SSDs are great—they’re fast, durable, and reliable—but they’re also expensive, which results in many of us not having as much storage built into our Macs as we’d like. Particularly for those who watch videos in iTunes or take a lot of photos, it’s all too easy to run out of space on your Mac’s internal drive.
MacPaw’s CleanMyMac X is a great solution for those who don’t mind its $35 price tag. This utility can help you identify and remove unnecessary data to free up space. It can ferret out forgotten downloads, old videos, mammoth folders, bloated caches, outdated iOS updates and backups, copies of iOS apps, and more. It also boasts other features that can improve performance, protect your Mac from malware, and keep your apps up to date.
But if you want to go the belt-and-suspenders route, you can use Apple’s built-in tool for cleaning house: Storage Management.
Apple hid Storage Management inside the System Information app, but there’s a shortcut for accessing it. Choose Apple > About This Mac, click the Storage button, and then click Manage… but wait! Before you click Manage, look at the About This Mac window’s Storage view.
Hover over each colored bar to see how much space is taken up by a particular type of data. The white space at the end of the bar shows space that’s still available. You can’t do much here, but the view gives you a quick overview of your usage.

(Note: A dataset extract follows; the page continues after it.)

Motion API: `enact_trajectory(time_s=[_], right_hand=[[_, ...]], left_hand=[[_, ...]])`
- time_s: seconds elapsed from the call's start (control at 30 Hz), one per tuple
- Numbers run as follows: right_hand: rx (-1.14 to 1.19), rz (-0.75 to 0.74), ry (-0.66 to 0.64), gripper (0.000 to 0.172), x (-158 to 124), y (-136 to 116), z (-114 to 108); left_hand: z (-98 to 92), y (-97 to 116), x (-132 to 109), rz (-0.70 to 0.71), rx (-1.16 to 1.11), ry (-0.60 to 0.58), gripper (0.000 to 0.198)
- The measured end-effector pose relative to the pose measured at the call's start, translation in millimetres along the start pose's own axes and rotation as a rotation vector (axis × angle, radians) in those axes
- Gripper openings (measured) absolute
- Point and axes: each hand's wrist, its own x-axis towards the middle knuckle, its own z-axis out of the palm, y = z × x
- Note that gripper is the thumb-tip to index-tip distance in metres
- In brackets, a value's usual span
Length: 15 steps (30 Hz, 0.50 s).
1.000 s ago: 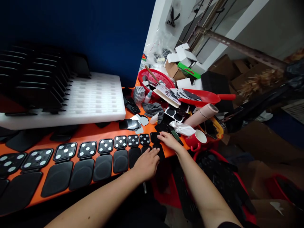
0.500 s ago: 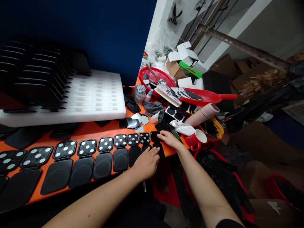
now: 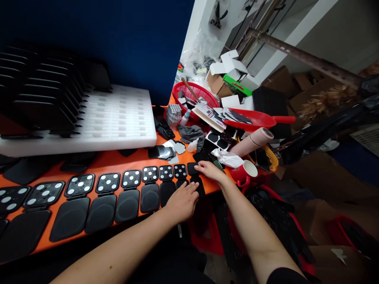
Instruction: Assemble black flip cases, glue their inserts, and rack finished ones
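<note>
A row of opened, hinged black square cases [image 3: 108,183] lies along the orange table. Their upper halves carry white dots; their lower halves are plain pads [image 3: 127,206]. At the row's right end, the last case's upper panel [image 3: 192,169] shows no white dots. My right hand [image 3: 209,171] has its fingertips closed at that panel's right edge. Lying over the lower pads at the same end is my left hand [image 3: 182,202], palm down with its fingers stretched out; it partly hides them.
White foam block [image 3: 124,118] holding upright black panels stands at the back left. Beyond my hands are thin plates [image 3: 162,152], a grey cloth [image 3: 191,135], a red basket [image 3: 211,100], a red dustpan [image 3: 257,120], a pink flask [image 3: 251,142] and a red mug [image 3: 240,173].
The view has shifted very slightly. Both hands stay at the last case, with almost no movement.
</note>
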Motion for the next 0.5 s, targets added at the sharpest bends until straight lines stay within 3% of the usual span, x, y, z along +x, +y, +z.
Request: enact_trajectory(time_s=[0.3, 0.5], right_hand=[[-0.247, 0.078, 0.0, 0.034, 0, -10, 0], [-0.469, 0.111, 0.063, 0.045, 6, -24, -6]], left_hand=[[3.9, -2, -1, -0.002, 0.002, 0.009, 0.023], [1.0, -2, 0, 0.001, 0.005, 0.004, 0.024]])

When you click Manage, System Information launches, and the Storage Management window appears. (You can also open System Information manually and choose Window > Storage Management.) In the sidebar at the left, ignore Recommendations and look at the rest of the categories, particularly Applications, Documents, and iOS Files. The specific categories will vary a bit between Macs, depending on what apps you use, but they correspond to the colored bars you saw in the About This Mac window’s Storage view.
The Applications category lists your apps and is sorted by size by default. But try clicking the column header for Kind and scrolling down. You can probably trash most apps tagged as Duplicates or Older Versions. Similarly, click the Last Accessed column header to see which apps you haven’t launched in years. Many of them can probably go. Plus, you can redownload anything tagged as coming from the App Store, so you can toss those apps to save space.
In Documents, you’ll see three buttons: Large Files, Downloads, and File Browser. Large Files focuses on files over 50 MB in size, Downloads displays the contents of your Downloads folder (much of which you likely don’t need), and File Browser gives you a column view that’s sorted by file size and shows sizes next to each item. It’s great for trawling through your drive to see what’s consuming all that space.
In any of these views other than File Browser, hover over any item to see an X button for deleting the file and a magnifying glass button that reveals the file in the Finder. To delete multiple files at once, Command-click or Shift-click to select them and then press the Delete key to remove them all at once. Storage Management gives you the combined size of all the selected files and warns you before deleting the files, so you can use this technique to preview how much space a multi-file deletion will save.
In File Browser, select one or more files and either drag them to the Trash icon in the Dock, or press Command-Delete.
If you’ve used iTunes to manage iOS devices in the past, pay special attention to the iOS Files category. It shows any device backups and software updates that are stored on your Mac’s drive. If you still use iTunes to back up your device, it’s worth keeping the latest backup of devices you still use, but many people have obsolete backups and unnecessary updates kicking around.
As noted before, the rest of the categories here may vary depending on what apps you use. With Books and iTunes, you can remove content that you’ve purchased, since you can download it again. With Mail and Photos, Storage Management merely tells you how much space the app’s data occupies and lets you enable space optimization (downloading only recent attachments for Mail, and keeping only optimized photos on the Mac). To save more space, you must delete unnecessary data from within the app itself.
If your Mac’s drive is filling up—if it has less than 10 percent free space—consider using the Storage Management tools to search out and delete files that are wasting space. To be safe, make a backup first!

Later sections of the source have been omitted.